Read the lines of the data below and retrieve those with "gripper".

Collected data =>
--

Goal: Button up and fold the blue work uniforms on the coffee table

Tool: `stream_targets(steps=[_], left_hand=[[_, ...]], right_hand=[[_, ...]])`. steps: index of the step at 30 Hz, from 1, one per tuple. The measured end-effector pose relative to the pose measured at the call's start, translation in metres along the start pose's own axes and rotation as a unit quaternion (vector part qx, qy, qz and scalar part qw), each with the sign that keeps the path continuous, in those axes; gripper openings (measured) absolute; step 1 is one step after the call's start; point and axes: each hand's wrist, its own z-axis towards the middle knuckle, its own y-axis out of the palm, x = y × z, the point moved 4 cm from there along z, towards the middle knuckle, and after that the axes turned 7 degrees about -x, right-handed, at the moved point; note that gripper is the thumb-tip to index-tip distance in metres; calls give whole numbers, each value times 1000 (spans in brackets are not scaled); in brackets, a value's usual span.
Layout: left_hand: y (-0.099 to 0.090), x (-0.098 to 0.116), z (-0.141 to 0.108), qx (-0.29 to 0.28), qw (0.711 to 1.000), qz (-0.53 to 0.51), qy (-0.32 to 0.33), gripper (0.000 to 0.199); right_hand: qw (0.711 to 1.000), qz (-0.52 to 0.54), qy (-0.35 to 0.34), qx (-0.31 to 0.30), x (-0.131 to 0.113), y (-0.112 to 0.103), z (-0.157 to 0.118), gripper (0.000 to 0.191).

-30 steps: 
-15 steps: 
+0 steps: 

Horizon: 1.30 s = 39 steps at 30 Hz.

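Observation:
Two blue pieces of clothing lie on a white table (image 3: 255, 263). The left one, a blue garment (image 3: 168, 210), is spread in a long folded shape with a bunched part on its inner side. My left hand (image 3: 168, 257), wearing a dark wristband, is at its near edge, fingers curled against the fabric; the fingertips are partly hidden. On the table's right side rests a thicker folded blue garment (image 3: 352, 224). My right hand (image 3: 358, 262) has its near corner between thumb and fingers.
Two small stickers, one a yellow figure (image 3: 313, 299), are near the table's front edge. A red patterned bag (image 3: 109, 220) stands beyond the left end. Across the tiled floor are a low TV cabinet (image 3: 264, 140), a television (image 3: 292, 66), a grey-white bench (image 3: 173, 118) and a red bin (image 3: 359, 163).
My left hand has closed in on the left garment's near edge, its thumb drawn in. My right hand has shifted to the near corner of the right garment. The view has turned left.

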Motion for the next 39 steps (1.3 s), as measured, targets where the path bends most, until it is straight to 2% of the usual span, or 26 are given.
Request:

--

Completed exercise =>
Tool: `stream_targets(steps=[_], left_hand=[[_, ...]], right_hand=[[_, ...]])`. steps: index of the step at 30 Hz, from 1, one per tuple. The measured end-effector pose relative to the pose measured at the call's start, translation in metres along the start pose's own axes and rotation as a unit quaternion (vector part qx, qy, qz and scalar part qw), each with the sign that keeps the path continuous, in those axes; gripper openings (measured) absolute; step 1 is one step after the call's start; point and axes: each hand's wrist, its own z-axis towards the middle knuckle, its own y-axis out of the palm, x = y × z, the point moved 4 cm from there along z, towards the middle knuckle, and after that the axes turned 7 degrees about -x, right-handed, at the moved point; note that gripper is the thumb-tip to index-tip distance in metres; calls give whole numbers, each value times 1000 (spans in brackets are not scaled); in brackets, a value's usual span.
Layout: left_hand: y (-0.099 to 0.090), x (-0.098 to 0.116), z (-0.141 to 0.108), qx (-0.29 to 0.28), qw (0.711 to 1.000), qz (-0.53 to 0.51), qy (-0.32 to 0.33), gripper (0.000 to 0.199); right_hand: qw (0.711 to 1.000), qz (-0.52 to 0.54), qy (-0.35 to 0.34), qx (-0.31 to 0.30), x (-0.131 to 0.113), y (-0.112 to 0.103), z (-0.157 to 0.118), gripper (0.000 to 0.191).

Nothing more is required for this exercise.